* _What you will do_: Print every line of the material exactly.

* _Supplied information_:
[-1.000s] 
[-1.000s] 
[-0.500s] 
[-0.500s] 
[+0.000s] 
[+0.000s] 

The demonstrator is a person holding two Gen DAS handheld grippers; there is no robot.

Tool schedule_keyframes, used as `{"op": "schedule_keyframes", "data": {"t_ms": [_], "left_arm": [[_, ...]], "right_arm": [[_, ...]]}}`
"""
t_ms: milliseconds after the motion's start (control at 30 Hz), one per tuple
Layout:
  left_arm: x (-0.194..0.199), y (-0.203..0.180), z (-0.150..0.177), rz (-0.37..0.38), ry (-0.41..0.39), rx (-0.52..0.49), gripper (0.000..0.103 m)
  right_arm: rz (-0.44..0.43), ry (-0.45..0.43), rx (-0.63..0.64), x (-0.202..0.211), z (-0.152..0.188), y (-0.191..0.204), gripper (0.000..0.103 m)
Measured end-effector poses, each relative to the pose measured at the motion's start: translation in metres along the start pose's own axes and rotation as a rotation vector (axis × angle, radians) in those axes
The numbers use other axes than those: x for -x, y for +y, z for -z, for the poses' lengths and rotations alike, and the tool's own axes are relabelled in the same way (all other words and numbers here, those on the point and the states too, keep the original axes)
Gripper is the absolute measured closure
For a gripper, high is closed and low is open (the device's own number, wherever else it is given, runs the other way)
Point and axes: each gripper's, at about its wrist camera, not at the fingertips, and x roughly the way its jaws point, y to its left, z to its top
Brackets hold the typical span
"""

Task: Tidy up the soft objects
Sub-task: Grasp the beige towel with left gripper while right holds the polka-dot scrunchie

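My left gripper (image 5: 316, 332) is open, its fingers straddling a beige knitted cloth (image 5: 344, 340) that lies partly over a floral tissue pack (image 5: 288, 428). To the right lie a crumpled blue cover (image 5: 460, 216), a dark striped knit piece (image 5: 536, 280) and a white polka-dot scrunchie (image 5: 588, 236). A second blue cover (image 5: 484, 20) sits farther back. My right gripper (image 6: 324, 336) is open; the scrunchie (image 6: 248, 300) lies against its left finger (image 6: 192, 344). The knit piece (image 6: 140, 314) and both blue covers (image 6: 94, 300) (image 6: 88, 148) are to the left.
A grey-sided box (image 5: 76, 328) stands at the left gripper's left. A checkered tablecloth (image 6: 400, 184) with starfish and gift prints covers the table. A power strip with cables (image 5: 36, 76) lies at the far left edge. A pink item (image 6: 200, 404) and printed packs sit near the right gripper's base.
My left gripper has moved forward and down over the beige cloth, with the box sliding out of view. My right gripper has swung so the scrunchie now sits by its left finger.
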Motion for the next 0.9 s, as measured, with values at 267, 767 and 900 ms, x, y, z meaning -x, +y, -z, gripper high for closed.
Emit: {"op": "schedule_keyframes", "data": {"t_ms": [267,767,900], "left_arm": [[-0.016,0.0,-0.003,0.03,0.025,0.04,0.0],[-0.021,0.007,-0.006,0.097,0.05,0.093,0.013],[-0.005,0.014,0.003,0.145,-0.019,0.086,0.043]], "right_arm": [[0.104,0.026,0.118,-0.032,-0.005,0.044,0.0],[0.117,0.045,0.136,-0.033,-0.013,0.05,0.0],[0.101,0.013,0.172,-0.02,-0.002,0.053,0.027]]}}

* _Answer to this problem_:
[-1.000s] 
[-1.000s] 
[-0.500s] 
[-0.500s] 
[+0.000s] 
[+0.000s] 

The demonstrator is a person holding two Gen DAS handheld grippers; there is no robot.

Tool schedule_keyframes, used as `{"op": "schedule_keyframes", "data": {"t_ms": [_], "left_arm": [[_, ...]], "right_arm": [[_, ...]]}}`
"""
t_ms: milliseconds after the motion's start (control at 30 Hz), one per tuple
Layout:
  left_arm: x (-0.194..0.199), y (-0.203..0.180), z (-0.150..0.177), rz (-0.37..0.38), ry (-0.41..0.39), rx (-0.52..0.49), gripper (0.000..0.103 m)
  right_arm: rz (-0.44..0.43), ry (-0.45..0.43), rx (-0.63..0.64), x (-0.202..0.211), z (-0.152..0.188), y (-0.191..0.204), gripper (0.000..0.103 m)
Measured end-effector poses, each relative to the pose measured at the motion's start: translation in metres along the start pose's own axes and rotation as a rotation vector (axis × angle, radians) in those axes
The numbers use other axes than those: x for -x, y for +y, z for -z, for the poses' lengths and rotations alike, and the tool's own axes are relabelled in the same way (all other words and numbers here, those on the point and the states too, keep the original axes)
Gripper is the absolute measured closure
For a gripper, high is closed and low is open (the device's own number, wherever else it is given, runs the other way)
Point and axes: each gripper's, at about its wrist camera, not at the fingertips, and x roughly the way its jaws point, y to its left, z to its top
Brackets hold the typical span
"""

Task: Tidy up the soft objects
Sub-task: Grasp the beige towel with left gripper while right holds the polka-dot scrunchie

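My left gripper (image 5: 316, 332) is open, its fingers straddling a beige knitted cloth (image 5: 344, 340) that lies partly over a floral tissue pack (image 5: 288, 428). To the right lie a crumpled blue cover (image 5: 460, 216), a dark striped knit piece (image 5: 536, 280) and a white polka-dot scrunchie (image 5: 588, 236). A second blue cover (image 5: 484, 20) sits farther back. My right gripper (image 6: 324, 336) is open; the scrunchie (image 6: 248, 300) lies against its left finger (image 6: 192, 344). The knit piece (image 6: 140, 314) and both blue covers (image 6: 94, 300) (image 6: 88, 148) are to the left.
A grey-sided box (image 5: 76, 328) stands at the left gripper's left. A checkered tablecloth (image 6: 400, 184) with starfish and gift prints covers the table. A power strip with cables (image 5: 36, 76) lies at the far left edge. A pink item (image 6: 200, 404) and printed packs sit near the right gripper's base.
My left gripper has moved forward and down over the beige cloth, with the box sliding out of view. My right gripper has swung so the scrunchie now sits by its left finger.
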Motion for the next 0.9 s, as measured, with values at 267, 767 and 900 ms, x, y, z meaning -x, +y, -z, gripper high for closed.
Emit: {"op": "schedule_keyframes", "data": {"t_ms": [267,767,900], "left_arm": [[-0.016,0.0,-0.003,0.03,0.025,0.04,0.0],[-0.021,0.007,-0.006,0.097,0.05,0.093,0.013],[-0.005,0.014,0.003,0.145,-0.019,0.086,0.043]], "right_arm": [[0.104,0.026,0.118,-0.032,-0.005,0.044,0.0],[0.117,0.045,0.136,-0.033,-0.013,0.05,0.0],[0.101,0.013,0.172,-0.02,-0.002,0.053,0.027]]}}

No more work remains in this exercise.